If this introductory piece turns up in more than two separate locations, it’ll be because Hughesy has managed to find what look like more than two expressions of the same we’ve got this thing going, let’s see where it leads us impulse.
The Argumentative Reader might think I’m stretching things a bit when I seem to be lumping Pink Floyd and Traffic under the same umbrella, but it all comes back to a common origin in a guitar and organ based R&B combo with a remarkable front man.
One could probably make a case for shifting Jethro Tull under the same umbrella, although the original quartet tended towards blues rather than R&B and didn’t feature keyboards. Jeffrey Hammond-Hammond was an associate who was slotted into the lineup a little further down the track.
In Traffic’s case, the origins lay in a quartet called the Spencer Davis Group where the remarkable front man wasn’t Spencer Davis, but the quite remarkable Steve (or, at this point, Stevie) Winwood.
The Welsh-born Davis had ended up in Birmingham via London, where he’d played skiffle and developed an interest in the blues. He worked as a teacher by day, gigging in blues clubs in the evenings, had a duo going with a young Christine Perfect (later McVie, of Fleetwood Mac) and ended up forming the Rhythm and Blues Quartette with the Winwood brothers and drummer Pete York.
Steve Winwood had internalised his Ray Charles influences rather well, and the group built up a reputation as a live act, which in turn attracted record label interest, particularly from Island Records entrepreneur Chris Blackwell.
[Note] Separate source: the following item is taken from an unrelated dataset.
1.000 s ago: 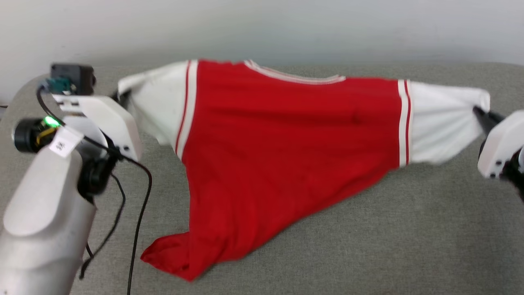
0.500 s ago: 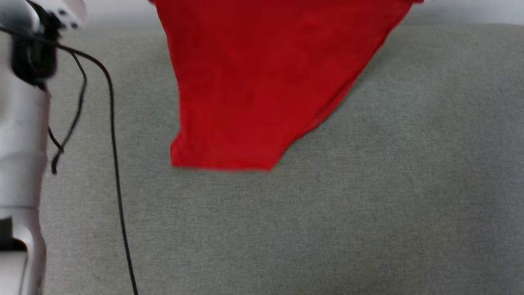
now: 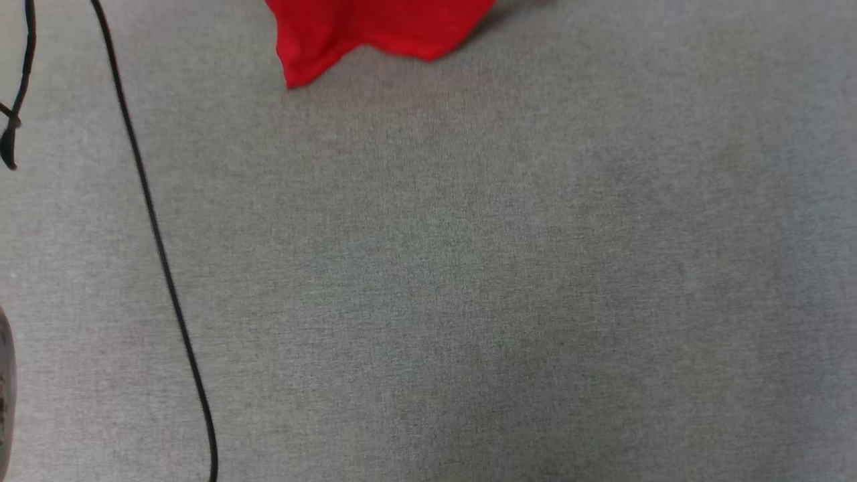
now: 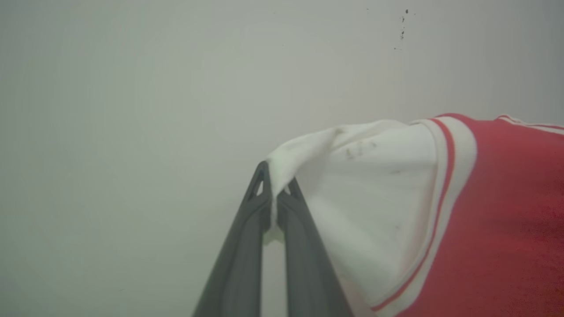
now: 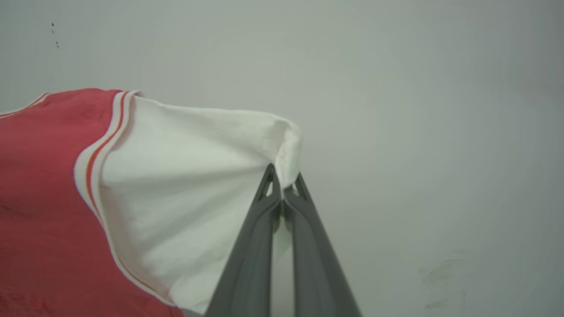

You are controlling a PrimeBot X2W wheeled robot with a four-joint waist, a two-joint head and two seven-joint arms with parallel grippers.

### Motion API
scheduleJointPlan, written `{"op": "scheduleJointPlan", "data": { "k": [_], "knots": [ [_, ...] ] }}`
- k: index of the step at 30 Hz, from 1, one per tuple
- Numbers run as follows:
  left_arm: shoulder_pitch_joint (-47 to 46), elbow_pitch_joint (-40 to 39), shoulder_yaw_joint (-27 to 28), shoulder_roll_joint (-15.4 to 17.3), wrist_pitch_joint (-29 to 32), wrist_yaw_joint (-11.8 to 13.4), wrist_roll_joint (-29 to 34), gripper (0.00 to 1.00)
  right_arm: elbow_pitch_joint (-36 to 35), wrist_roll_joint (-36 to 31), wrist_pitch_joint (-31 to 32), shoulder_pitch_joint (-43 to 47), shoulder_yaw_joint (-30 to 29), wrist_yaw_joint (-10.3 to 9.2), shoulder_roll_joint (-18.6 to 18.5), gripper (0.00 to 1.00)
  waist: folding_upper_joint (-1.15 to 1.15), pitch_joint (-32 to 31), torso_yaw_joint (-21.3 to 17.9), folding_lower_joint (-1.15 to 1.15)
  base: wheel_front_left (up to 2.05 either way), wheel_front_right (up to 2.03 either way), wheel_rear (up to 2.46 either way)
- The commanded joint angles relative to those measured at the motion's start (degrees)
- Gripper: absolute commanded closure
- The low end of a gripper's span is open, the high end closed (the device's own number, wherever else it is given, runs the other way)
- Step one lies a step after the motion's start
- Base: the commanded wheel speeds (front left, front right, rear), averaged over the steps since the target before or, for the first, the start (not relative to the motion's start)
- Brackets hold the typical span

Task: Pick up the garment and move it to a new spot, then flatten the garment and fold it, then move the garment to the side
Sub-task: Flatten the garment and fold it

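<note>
The left gripper (image 4: 275, 185) rises from the bottom edge, its two dark fingers (image 4: 246, 246) pressed together at the tips. They pinch a bunched fold at the edge of the white sleeve (image 4: 374, 211) of the shirt (image 4: 506, 220). The sleeve spreads rightward from the grip and shows a few faint marks. A white trim band (image 4: 445, 189) with a red stripe joins it to the red body. Behind is a plain pale wall (image 4: 132, 110), with small dark specks (image 4: 403, 28) at upper right.

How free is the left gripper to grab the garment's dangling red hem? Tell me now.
Probably not: the left gripper is shut on the white sleeve of the garment, so it would have to let go before reaching the red hem.
</note>
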Motion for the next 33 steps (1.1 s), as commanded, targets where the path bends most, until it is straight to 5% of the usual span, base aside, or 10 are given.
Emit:
{"op": "scheduleJointPlan", "data": {
  "k": [1,16,26,33],
  "knots": [
    [-1.17,0.07,-0.05,0.31,-0.27,0.12,0.07,1.0,0.44,0.16,-0.43,-1.05,0.25,-0.1,0.02,1.0,0.0,1.22,0.01,-0.01,0.0,0.0,0.0],
    [7.7,5.98,-0.4,-4.86,-2.81,-4.74,-4.98,1.0,10.34,9.76,-5.26,4.08,10.91,-0.09,2.92,1.0,0.0,6.74,1.54,-0.01,0.0,0.0,0.0],
    [26.54,10.55,-0.42,-7.77,-9.88,-8.11,-7.57,1.0,7.75,21.27,-10.3,26.36,20.58,-0.07,1.27,1.0,0.0,0.57,2.18,-0.01,0.0,0.0,0.0],
    [43.4,3.92,1.81,-9.34,-10.6,-8.63,-6.86,1.0,2.23,28.27,-13.11,42.65,24.48,-0.07,-1.77,1.0,0.0,-6.24,2.83,-0.01,0.0,0.0,0.0]
  ]
}}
Signed to Island Records in 1964, the Rhythm and Blues Quartette became the Spencer Davis Group, according to Muff Winwood because Davis enjoyed doing the interviews so he might as well be the front man while the rest of the band stayed in bed.
They’d hit the big time with Keep on Running, and followed it with I'm a Man and Gimme Some Lovin', with the latter delivering a prime slice of Hammond-drenched soul demand that would have kept a packed dance floor moving.
There were, however, issues, and while they were hitting the big time the group started to splinter as Winwood ended up spending more and more time with the collection of mates from Birmingham groups who coalesced around the country cottage on the Berkshire Downs Stevie had acquired for the equivalent of a peppercorn rent.